Source records
*** Block opens ***
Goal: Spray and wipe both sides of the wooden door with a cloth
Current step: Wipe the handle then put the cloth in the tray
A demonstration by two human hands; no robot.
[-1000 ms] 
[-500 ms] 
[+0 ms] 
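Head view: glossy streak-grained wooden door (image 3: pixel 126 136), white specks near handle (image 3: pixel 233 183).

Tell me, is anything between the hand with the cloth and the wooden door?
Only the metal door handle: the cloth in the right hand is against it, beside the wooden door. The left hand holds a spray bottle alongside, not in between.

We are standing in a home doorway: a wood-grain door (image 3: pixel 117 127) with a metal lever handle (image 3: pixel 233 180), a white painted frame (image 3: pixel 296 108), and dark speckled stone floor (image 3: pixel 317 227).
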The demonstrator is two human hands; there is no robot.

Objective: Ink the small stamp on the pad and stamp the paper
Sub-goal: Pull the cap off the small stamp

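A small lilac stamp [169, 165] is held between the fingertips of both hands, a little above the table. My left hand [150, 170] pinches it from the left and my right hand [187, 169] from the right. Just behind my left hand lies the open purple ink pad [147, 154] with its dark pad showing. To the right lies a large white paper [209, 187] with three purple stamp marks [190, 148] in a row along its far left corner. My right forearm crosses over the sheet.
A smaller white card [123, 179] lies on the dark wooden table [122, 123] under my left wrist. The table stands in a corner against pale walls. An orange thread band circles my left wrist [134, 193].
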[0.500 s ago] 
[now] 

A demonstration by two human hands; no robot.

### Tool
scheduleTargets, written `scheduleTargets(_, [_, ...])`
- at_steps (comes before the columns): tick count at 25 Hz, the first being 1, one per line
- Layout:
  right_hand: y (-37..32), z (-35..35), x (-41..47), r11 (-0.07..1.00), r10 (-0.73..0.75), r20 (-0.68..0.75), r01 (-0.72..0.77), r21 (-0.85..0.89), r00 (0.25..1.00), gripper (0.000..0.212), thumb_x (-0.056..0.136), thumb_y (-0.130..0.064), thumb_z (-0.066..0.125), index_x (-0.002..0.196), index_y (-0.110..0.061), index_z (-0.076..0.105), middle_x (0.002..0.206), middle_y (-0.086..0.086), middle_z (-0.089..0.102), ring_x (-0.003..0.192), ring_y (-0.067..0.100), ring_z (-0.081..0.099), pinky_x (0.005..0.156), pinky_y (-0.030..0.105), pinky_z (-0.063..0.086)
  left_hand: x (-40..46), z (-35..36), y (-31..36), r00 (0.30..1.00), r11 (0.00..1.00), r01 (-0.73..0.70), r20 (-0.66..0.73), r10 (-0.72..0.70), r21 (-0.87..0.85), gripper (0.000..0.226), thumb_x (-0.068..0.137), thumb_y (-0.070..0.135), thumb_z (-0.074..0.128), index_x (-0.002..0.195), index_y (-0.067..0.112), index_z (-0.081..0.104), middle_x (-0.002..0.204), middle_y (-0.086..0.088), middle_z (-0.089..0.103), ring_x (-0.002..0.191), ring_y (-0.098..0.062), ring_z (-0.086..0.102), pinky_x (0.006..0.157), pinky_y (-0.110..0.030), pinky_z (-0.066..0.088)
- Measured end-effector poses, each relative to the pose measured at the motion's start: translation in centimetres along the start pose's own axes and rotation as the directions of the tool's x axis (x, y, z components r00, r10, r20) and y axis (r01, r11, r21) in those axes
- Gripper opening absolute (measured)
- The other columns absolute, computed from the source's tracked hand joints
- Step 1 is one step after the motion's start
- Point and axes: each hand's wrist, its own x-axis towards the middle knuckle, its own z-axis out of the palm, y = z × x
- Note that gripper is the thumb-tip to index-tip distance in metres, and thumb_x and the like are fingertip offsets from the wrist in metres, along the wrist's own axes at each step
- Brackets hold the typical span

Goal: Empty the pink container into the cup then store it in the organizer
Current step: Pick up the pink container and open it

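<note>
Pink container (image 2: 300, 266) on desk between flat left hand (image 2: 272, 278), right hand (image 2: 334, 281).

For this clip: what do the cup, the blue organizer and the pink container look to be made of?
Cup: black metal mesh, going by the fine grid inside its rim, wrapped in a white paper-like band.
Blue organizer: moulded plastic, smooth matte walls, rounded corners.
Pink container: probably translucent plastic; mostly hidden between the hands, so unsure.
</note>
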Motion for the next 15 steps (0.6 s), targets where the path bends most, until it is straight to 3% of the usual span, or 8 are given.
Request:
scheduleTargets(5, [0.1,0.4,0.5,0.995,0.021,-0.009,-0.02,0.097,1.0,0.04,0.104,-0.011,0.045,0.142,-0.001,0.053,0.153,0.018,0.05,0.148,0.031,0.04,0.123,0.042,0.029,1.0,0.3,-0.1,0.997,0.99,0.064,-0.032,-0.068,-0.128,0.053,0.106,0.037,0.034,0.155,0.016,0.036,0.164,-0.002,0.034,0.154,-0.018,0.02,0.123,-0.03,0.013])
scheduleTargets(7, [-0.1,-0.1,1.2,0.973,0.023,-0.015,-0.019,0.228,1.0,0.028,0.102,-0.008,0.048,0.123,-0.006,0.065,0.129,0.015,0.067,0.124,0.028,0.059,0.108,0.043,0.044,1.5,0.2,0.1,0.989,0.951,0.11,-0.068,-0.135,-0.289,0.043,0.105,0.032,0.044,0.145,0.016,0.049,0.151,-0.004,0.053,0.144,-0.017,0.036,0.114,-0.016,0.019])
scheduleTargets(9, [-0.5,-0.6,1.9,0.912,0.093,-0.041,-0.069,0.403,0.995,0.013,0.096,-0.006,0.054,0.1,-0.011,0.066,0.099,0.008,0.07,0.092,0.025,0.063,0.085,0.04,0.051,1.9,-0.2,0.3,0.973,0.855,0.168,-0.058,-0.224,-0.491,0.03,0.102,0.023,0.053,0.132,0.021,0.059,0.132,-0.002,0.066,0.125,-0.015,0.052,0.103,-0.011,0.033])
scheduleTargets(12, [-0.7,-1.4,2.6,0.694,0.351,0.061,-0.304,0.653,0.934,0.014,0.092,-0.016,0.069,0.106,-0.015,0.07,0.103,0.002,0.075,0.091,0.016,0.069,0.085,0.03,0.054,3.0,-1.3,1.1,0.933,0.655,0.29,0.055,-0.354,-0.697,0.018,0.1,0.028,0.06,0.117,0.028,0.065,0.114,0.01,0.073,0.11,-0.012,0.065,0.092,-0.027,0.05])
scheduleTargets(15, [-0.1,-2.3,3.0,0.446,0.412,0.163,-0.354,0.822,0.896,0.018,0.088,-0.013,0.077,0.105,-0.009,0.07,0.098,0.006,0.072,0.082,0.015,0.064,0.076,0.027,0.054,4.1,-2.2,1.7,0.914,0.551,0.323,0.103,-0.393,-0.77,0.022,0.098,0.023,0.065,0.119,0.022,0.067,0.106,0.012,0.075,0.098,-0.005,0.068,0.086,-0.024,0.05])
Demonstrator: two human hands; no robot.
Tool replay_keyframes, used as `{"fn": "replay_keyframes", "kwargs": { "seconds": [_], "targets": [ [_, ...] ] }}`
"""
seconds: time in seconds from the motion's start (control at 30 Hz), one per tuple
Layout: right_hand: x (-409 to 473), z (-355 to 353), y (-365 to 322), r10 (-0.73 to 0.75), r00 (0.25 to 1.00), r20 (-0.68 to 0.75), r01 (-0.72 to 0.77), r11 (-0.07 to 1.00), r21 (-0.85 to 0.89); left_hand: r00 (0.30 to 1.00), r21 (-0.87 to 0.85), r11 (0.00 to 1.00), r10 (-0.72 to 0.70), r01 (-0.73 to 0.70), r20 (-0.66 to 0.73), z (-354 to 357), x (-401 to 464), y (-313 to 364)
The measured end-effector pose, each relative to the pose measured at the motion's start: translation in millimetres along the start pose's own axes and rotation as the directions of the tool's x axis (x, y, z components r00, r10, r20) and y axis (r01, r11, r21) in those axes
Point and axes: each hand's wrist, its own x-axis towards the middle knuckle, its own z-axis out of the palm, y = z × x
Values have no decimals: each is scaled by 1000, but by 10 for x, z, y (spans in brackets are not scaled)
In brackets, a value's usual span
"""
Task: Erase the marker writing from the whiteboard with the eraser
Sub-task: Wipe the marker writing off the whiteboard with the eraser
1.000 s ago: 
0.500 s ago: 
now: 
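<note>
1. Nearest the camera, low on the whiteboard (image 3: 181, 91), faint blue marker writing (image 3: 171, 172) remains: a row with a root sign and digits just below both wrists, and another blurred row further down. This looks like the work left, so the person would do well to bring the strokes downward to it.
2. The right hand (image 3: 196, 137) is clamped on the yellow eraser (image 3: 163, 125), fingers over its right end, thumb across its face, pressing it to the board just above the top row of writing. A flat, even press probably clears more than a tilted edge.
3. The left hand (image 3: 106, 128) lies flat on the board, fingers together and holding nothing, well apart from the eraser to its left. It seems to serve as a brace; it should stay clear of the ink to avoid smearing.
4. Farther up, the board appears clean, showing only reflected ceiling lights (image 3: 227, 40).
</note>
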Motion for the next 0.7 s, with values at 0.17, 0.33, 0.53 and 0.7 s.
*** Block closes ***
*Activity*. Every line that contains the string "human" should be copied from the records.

*Task output*.
A demonstration by two human hands; no robot.
The demonstrator is two human hands; there is no robot.
A demonstration by two human hands; no robot.
Demonstrator: two human hands; no robot.

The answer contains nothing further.